Thailand hardens against Cambodia while leaning on Beijing
Prime Minister Anutin tore up a maritime pact with Cambodia and deepened defense ties with China, even as a U.S. trade deal kept Washington in play.
Relationship Movements
4 shownLast 90 Days
Thailand spent the spring pressing its advantage over Cambodia rather than winding the fight down. Last year's border war made nationalism the surest currency in Thai politics, and Prime Minister Anutin Charnvirakul, re-elected in February on that sentiment, governed accordingly. His army still held Cambodian ground that earlier ceasefires were supposed to clear, and his government tore up a 2001 understanding that had framed talks over disputed waters in the Gulf of Thailand. Anutin said the move had nothing to do with the land fighting. Few in Phnom Penh believed him.

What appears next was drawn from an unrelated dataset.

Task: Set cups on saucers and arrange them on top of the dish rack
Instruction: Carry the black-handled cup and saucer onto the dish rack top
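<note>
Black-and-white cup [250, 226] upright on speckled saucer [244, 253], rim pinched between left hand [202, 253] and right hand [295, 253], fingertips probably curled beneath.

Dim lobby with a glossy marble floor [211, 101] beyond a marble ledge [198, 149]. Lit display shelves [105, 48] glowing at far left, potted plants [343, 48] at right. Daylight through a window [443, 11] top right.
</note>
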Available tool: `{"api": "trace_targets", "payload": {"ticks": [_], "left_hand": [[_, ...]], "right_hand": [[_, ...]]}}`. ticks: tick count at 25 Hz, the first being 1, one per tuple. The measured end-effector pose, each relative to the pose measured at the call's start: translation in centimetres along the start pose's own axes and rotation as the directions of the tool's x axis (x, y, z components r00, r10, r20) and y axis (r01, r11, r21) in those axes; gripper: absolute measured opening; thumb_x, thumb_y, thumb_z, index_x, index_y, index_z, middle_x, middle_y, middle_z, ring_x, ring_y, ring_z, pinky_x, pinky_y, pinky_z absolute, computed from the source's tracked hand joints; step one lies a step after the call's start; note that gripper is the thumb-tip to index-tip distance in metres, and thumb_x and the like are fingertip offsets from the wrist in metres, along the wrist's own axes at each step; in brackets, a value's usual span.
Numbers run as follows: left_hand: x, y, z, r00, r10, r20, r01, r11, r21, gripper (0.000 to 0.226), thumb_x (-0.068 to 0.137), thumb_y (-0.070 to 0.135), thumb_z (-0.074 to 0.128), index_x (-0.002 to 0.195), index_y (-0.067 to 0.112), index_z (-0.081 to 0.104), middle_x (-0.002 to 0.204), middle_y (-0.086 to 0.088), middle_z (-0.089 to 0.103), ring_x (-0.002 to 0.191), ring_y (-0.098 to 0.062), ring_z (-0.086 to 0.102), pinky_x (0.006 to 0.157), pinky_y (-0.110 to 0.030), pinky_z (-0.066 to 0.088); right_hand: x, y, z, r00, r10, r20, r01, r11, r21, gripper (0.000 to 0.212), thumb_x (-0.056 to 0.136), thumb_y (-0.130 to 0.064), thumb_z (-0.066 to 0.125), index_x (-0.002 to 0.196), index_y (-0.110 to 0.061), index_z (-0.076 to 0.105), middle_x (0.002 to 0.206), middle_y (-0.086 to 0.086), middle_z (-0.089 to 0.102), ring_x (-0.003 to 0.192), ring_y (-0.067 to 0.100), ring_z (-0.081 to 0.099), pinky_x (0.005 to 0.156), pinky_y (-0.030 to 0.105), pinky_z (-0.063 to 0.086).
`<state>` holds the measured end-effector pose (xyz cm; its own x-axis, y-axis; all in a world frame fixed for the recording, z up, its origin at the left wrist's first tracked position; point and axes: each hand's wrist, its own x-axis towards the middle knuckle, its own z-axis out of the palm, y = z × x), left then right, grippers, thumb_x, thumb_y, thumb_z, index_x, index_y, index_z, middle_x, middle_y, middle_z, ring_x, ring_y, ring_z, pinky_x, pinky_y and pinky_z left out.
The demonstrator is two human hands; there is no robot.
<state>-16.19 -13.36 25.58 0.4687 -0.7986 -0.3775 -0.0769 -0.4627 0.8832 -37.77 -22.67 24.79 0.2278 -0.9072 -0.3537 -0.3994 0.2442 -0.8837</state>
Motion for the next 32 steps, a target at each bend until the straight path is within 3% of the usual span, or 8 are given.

The quarrel then moved from the field to the lawbooks. In early June, Cambodia asked a United Nations panel to force conciliation over the contested sea, a step that needs no Thai consent. Bangkok said it would take part but suspended the other bilateral channels, and its foreign minister warned that the process would not warm relations. A handshake brokered by the Philippines weeks earlier, at an Association of Southeast Asian Nations summit in Cebu, had pointed the two sides back toward dialogue. The hardening since then showed how little that gesture bound either capital.
While holding Cambodia at arm's length, Anutin pulled China closer. When the Chinese foreign minister came to Bangkok in late April, the two governments agreed to align more tightly and to fight the cross-border scam networks that have festered along Thailand's frontiers. The defense relationship moved with it, as Thai and Chinese troops ran their largest joint army drill yet inside Thailand in May. China is already Thailand's top arms supplier, and the spring widened that lead.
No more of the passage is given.